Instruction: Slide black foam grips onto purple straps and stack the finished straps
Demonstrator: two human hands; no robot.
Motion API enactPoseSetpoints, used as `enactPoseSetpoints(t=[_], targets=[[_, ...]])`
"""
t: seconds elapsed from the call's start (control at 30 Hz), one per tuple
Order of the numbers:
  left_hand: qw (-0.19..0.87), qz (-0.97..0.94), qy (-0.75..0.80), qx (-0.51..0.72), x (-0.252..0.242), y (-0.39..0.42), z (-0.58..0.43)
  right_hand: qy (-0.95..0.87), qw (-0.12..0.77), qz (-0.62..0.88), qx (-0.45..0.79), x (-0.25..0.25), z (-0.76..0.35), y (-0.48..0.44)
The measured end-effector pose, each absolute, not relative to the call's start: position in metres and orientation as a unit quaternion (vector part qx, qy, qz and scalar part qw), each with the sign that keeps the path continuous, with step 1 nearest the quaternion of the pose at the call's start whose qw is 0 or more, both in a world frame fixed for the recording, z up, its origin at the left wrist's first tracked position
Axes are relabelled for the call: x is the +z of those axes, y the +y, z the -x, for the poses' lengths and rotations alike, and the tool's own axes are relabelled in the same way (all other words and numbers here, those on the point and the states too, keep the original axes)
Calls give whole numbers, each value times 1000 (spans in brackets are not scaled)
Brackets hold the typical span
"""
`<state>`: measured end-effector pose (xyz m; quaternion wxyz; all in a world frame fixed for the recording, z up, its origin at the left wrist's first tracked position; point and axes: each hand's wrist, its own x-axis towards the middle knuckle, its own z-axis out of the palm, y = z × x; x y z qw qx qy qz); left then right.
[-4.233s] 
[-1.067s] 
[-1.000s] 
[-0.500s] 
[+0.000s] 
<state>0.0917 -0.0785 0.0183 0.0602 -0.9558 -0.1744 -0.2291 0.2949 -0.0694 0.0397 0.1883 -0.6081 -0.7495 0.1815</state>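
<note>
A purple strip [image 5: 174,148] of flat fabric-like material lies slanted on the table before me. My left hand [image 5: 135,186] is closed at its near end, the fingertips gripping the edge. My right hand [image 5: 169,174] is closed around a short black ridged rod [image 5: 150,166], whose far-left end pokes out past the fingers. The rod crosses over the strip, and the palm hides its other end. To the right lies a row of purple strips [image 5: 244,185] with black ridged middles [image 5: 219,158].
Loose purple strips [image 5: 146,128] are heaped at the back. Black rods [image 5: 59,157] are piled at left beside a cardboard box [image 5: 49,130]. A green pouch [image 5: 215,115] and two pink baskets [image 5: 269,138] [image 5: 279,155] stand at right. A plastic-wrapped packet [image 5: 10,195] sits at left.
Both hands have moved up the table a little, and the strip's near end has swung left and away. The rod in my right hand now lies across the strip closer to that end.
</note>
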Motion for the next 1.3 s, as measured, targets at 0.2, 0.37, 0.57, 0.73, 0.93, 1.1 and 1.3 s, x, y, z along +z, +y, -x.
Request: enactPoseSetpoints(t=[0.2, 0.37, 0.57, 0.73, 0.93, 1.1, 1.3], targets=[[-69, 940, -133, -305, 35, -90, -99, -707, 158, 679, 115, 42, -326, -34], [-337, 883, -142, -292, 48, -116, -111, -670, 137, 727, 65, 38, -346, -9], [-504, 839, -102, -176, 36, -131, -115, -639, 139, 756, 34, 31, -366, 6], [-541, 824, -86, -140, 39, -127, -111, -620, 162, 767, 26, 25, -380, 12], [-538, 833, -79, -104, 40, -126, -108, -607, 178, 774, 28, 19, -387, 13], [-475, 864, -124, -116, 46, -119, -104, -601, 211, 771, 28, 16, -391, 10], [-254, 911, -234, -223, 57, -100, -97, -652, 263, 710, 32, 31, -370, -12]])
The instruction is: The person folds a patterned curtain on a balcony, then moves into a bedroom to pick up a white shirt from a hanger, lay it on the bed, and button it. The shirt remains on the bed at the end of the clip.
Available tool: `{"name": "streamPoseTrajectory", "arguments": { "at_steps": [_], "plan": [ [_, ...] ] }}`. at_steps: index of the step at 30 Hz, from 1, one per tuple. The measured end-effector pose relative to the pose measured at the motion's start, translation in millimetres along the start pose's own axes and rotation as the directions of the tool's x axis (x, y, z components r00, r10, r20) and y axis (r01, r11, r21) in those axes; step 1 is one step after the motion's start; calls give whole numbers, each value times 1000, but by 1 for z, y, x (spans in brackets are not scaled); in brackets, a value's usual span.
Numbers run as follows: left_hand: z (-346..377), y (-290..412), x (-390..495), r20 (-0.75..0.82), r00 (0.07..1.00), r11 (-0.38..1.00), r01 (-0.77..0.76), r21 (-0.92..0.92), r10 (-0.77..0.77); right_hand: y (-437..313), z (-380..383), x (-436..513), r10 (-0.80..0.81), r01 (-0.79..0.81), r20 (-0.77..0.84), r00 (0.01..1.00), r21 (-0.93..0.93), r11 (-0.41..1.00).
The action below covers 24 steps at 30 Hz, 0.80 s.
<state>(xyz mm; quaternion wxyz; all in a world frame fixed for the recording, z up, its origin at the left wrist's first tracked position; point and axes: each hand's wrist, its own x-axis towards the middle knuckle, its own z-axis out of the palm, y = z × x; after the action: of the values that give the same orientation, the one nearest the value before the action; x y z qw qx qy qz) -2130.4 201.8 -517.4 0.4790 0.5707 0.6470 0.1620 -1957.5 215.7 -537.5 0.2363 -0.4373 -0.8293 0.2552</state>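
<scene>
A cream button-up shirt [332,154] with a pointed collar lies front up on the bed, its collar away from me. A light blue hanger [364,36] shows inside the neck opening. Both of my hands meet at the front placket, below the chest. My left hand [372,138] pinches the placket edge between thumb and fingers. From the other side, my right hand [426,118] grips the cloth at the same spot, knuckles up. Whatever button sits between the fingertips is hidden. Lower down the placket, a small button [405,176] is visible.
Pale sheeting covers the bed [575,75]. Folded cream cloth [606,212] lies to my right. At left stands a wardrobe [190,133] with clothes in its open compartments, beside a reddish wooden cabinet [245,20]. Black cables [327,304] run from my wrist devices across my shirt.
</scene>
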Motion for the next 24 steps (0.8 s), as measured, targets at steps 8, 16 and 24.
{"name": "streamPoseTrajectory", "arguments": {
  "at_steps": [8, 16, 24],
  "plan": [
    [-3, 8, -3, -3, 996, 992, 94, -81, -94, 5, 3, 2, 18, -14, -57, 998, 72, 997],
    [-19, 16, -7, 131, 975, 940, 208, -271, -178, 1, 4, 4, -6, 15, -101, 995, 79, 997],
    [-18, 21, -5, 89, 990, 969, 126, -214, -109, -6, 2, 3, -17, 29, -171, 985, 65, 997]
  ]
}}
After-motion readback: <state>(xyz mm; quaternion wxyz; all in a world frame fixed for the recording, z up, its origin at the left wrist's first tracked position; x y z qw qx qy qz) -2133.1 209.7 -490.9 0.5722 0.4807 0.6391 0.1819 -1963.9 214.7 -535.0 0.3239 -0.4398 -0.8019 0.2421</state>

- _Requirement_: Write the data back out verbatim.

- _Result of this task_:
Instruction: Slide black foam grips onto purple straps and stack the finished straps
Demonstrator: two human hands; no robot.
Motion API enactPoseSetpoints, used as `enactPoseSetpoints(t=[_], targets=[[_, ...]])`
"""
t: seconds elapsed from the call's start (control at 30 Hz), one per tuple
Order of the numbers:
  left_hand: qw (-0.19..0.87), qz (-0.97..0.94), qy (-0.75..0.80), qx (-0.51..0.72), x (-0.252..0.242), y (-0.39..0.42), z (-0.58..0.43)
  right_hand: qy (-0.95..0.87), qw (-0.12..0.77), qz (-0.62..0.88), qx (-0.45..0.79), x (-0.25..0.25), z (-0.76..0.35), y (-0.48..0.44)
The measured end-effector pose, each absolute, not relative to the call's start: position in metres and orientation as a unit quaternion (vector part qx, qy, qz and scalar part qw), each with the sign that keeps the path continuous, with step 1 nearest the quaternion of the pose at the call's start whose qw is 0 or more, both in a world frame fixed for the recording, z up, its origin at the left wrist's first tracked position
Axes are relabelled for the call: x is the +z of those axes, y the +y, z the -x, for the poses' lengths and rotations alike, and the tool's own axes are relabelled in the same way (all other words and numbers here, those on the point and the states too, keep the original axes)
Calls give whole numbers, each value times 1000 (spans in brackets are not scaled)
Brackets hold the typical span
"""
`<state>`: measured end-effector pose (xyz m; quaternion wxyz; all in a world frame fixed for the recording, z up, its origin at the left wrist's first tracked position; point and axes: each hand's wrist, its own x-axis towards the middle knuckle, its own z-axis out of the palm, y = z × x; x y z qw qx qy qz); left then right.
[-4.233s] 
[-1.067s] 
[-1.000s] 
[-0.500s] 
[+0.000s] 
<state>0.0917 -0.0785 0.0183 0.0602 -0.9558 -0.1744 -0.2291 0.2949 -0.0694 0.0397 0.1883 -0.6081 -0.7495 0.1815</state>
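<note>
A purple strip [image 5: 174,148] of flat fabric-like material lies slanted on the table before me. My left hand [image 5: 135,186] is closed at its near end, the fingertips gripping the edge. My right hand [image 5: 169,174] is closed around a short black ridged rod [image 5: 150,166], whose far-left end pokes out past the fingers. The rod crosses over the strip, and the palm hides its other end. To the right lies a row of purple strips [image 5: 244,185] with black ridged middles [image 5: 219,158].
Loose purple strips [image 5: 146,128] are heaped at the back. Black rods [image 5: 59,157] are piled at left beside a cardboard box [image 5: 49,130]. A green pouch [image 5: 215,115] and two pink baskets [image 5: 269,138] [image 5: 279,155] stand at right. A plastic-wrapped packet [image 5: 10,195] sits at left.
Both hands have moved up the table a little, and the strip's near end has swung left and away. The rod in my right hand now lies across the strip closer to that end.
</note>
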Motion for the next 1.3 s, as measured, targets at 0.2, 0.37, 0.57, 0.73, 0.93, 1.1 and 1.3 s, x, y, z along +z, +y, -x.
Request: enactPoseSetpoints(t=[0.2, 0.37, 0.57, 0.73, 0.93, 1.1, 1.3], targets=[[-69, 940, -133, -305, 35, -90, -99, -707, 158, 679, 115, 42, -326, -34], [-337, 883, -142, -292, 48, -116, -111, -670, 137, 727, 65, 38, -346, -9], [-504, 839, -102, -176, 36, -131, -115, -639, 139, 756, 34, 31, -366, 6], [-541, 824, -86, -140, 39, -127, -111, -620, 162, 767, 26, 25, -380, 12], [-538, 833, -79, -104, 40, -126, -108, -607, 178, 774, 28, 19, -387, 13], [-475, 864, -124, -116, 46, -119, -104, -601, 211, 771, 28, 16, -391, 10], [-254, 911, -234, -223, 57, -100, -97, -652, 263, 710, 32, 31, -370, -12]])
The instruction is: The person folds a patterned curtain on a balcony, then moves into a bedroom to pick up a white shirt from a hanger, lay it on the bed, and button it. The shirt remains on the bed at the end of the clip.
Available tool: `{"name": "streamPoseTrajectory", "arguments": { "at_steps": [_], "plan": [ [_, ...] ] }}`. at_steps: index of the step at 30 Hz, from 1, one per tuple. The measured end-effector pose relative to the pose measured at the motion's start, translation in millimetres along the start pose's own axes and rotation as the directions of the tool's x axis (x, y, z components r00, r10, r20) and y axis (r01, r11, r21) in those axes; step 1 is one step after the motion's start; calls give whole numbers, each value times 1000, but by 1 for z, y, x (spans in brackets are not scaled); in brackets, a value's usual span.
Numbers run as follows: left_hand: z (-346..377), y (-290..412), x (-390..495), r20 (-0.75..0.82), r00 (0.07..1.00), r11 (-0.38..1.00), r01 (-0.77..0.76), r21 (-0.92..0.92), r10 (-0.77..0.77); right_hand: y (-437..313), z (-380..383), x (-436..513), r10 (-0.80..0.81), r01 (-0.79..0.81), r20 (-0.77..0.84), r00 (0.01..1.00), r21 (-0.93..0.93), r11 (-0.41..1.00).
The action below covers 24 steps at 30 Hz, 0.80 s.
<state>(xyz mm; quaternion wxyz; all in a world frame fixed for the recording, z up, its origin at the left wrist's first tracked position; point and axes: each hand's wrist, its own x-axis towards the middle knuckle, its own z-axis out of the palm, y = z × x; after the action: of the values that give the same orientation, the one nearest the value before the action; x y z qw qx qy qz) -2130.4 201.8 -517.4 0.4790 0.5707 0.6470 0.1620 -1957.5 215.7 -537.5 0.2363 -0.4373 -0.8293 0.2552</state>
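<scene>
A cream button-up shirt [332,154] with a pointed collar lies front up on the bed, its collar away from me. A light blue hanger [364,36] shows inside the neck opening. Both of my hands meet at the front placket, below the chest. My left hand [372,138] pinches the placket edge between thumb and fingers. From the other side, my right hand [426,118] grips the cloth at the same spot, knuckles up. Whatever button sits between the fingertips is hidden. Lower down the placket, a small button [405,176] is visible.
Pale sheeting covers the bed [575,75]. Folded cream cloth [606,212] lies to my right. At left stands a wardrobe [190,133] with clothes in its open compartments, beside a reddish wooden cabinet [245,20]. Black cables [327,304] run from my wrist devices across my shirt.
</scene>
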Motion for the next 24 steps (0.8 s), as measured, targets at steps 8, 16 and 24.
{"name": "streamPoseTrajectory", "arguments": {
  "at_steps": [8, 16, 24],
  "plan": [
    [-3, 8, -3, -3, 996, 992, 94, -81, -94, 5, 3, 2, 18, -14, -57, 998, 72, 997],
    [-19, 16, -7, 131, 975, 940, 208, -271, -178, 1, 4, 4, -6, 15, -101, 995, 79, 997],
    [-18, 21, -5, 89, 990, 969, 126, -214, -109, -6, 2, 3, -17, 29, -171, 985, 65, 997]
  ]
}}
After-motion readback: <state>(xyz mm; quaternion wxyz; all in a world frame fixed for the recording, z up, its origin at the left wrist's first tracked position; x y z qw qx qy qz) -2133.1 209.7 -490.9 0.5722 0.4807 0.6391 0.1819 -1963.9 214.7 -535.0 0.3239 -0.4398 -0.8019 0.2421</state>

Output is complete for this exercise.